A clever statement by a Leftist reveals that the Left views the Constitution as a content-free document
MoveOn.org has created an online poster that has been getting a fair amount of play on Facebook. The page is entitled “The #1 Reminder Every GOP Lawmaker Needs To See.” It then quotes “American Hero” Jamie Raskin, a law professor, before successfully running for Maryland’s State Senate himself, testified before the Maryland State Senate in 2006. Back then, he had this to say:
Senator, when you took your oath of office, you placed your hand on the Bible and swore to uphold the Constitution. You didn’t place your hand on the Constitution and swear to uphold the Bible.
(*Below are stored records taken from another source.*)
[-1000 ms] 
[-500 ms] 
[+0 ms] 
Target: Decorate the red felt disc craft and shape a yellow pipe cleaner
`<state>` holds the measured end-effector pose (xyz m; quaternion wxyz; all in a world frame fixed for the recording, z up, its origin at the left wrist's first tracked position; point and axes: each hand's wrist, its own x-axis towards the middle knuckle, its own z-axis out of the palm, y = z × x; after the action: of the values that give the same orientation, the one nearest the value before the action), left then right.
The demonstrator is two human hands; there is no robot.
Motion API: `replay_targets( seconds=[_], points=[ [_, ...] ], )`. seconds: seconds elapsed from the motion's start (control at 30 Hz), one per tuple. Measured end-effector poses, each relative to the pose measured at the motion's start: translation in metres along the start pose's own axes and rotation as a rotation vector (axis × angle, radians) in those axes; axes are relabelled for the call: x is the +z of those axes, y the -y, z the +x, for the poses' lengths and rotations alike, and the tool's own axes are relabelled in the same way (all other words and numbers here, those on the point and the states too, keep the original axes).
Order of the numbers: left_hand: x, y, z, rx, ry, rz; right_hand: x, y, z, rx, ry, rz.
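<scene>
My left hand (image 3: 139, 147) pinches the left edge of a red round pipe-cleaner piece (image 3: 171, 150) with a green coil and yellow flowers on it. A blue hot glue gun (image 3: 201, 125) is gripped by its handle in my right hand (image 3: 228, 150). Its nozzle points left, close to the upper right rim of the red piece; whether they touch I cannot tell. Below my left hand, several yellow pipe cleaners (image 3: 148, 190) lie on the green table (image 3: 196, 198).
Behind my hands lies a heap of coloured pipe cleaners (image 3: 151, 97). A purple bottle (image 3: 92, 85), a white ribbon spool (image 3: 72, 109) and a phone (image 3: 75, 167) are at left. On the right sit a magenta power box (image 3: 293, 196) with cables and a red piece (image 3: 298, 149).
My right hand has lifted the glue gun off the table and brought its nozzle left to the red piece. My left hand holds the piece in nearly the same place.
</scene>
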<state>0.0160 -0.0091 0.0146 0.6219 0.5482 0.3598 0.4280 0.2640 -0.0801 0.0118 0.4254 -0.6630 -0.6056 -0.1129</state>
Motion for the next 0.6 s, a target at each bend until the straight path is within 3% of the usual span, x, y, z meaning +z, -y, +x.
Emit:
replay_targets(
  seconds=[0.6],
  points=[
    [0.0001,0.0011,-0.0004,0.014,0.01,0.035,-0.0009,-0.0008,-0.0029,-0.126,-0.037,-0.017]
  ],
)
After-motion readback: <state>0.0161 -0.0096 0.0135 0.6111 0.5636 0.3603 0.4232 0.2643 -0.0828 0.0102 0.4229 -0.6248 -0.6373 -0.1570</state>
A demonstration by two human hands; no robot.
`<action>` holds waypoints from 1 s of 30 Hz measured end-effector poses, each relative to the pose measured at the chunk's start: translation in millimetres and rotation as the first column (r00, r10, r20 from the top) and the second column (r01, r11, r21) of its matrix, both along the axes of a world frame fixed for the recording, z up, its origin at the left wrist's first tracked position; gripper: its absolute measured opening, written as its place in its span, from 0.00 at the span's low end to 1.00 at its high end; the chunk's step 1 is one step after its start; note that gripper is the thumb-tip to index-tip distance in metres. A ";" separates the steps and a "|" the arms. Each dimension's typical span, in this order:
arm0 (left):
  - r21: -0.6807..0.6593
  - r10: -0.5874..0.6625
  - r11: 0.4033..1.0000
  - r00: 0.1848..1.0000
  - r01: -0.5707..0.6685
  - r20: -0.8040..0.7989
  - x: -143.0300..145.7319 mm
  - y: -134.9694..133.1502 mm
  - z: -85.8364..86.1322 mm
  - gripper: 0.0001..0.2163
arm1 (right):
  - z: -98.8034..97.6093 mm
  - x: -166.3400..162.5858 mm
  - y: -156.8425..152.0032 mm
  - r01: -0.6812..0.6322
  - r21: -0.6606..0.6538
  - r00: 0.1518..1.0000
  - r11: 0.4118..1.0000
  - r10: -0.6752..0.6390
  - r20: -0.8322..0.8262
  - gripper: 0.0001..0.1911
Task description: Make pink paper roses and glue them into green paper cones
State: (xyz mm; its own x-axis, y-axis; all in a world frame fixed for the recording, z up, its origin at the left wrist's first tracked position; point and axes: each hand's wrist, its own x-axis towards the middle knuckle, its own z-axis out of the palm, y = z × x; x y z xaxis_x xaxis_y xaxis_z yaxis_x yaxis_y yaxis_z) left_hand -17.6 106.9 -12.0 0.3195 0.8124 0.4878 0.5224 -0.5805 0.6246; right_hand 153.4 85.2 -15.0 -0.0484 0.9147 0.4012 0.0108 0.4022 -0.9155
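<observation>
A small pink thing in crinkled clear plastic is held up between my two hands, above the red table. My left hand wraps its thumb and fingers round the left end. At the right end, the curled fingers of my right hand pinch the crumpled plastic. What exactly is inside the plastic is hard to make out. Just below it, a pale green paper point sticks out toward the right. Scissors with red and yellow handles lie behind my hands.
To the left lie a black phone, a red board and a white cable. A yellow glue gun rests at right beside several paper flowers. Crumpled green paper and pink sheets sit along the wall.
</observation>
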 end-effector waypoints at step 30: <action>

That sounds very clever, doesn’t it? Nice parallelism, and a definite superficial truth: American politicians don’t swear to uphold the Bible. Of course, that cute little parallelism ignores a deeper truth, which is the fact that the Constitution includes this nifty little Amendment called the First Amendment:
Congress shall make no law respecting an establishment of religion, or prohibiting the free exercise thereof; or abridging the freedom of speech, or of the press; or the right of the people peaceably to assemble, and to petition the Government for a redress of grievances.
The classic religions (as opposed to recently created New-Age spiritualism) all define marriage, and they all define it as a union between a man, on the one hand, and a woman, on the other hand. Freely exercising ones religion means that, constitutionally speaking (and lawmakers are charged with upholding the Constitution), the government doesn’t get to redefine marriage to include other sexual variations.
In 2008, during the Prop. 8 debate (when California voters were asked to, and did, pass a Proposition defining marriage as being between a man and a woman), I spoke with a very smart, very liberal friend who couldn’t understand why the Catholic Church was taking a stand against Prop. 8. I suggested to him that the Church was concerned that there would come a time when it would be sued for refusing to perform a gay marriage and that it might lose that suit if gay marriage is deemed a civil right. He scoffed: “The Church is opposed to abortion, but no one sues it for that.” What he couldn’t grasp is that the Catholic Church doesn’t perform abortions, but it does perform marriages.
The HHS fight over funding contraceptives and abortifacients proves that the concern I raised in 2008 is precisely correctly. Suddenly, through the purse, a Leftist government was trying to get the church to perform abortions.
When Leftist government passes laws that conflict with a religion’s doctrinal points, it has no problem ignoring the First Amendment and using the power of the state and the purse to force the religious organization and its practitioners to abandon their doctrinal concerns. In other words, Leftist government is happy to enact and enforce policies that essentially prohibit the free exercise of a religion.
I’ve said it before and I’ll say it again: the government should get out of the “marriage” business. The government’s control of “marriage” is residue of a time when church and state were inextricably intertwined, rather than Constitutionally separate. Let’s leave “marriage” to the religious organizations, and let them define it as they will. The state, which has a huge interest in promoting stable unions that result in healthy, happy children, should then bend itself to the task of figuring out how best to promote those unions. Promoting them, of course, boils down to money. The state needs to figure out how to entice people (hint: tax breaks) into joining together and having stable nuclear families. Civil unions, folks. In this day and age, it’s the only way to keep the state’s hands off the church.
Looping back to law professor and ignoramus (oh, and American Hero) Jamie Raskin, someone needs to give him a constitutional refresher course: When the lawmakers place their hands on the Bible and swear to protect the Constitution, they are also swearing to protect people’s rights to practice their Biblically based, life-affirming beliefs without state interference.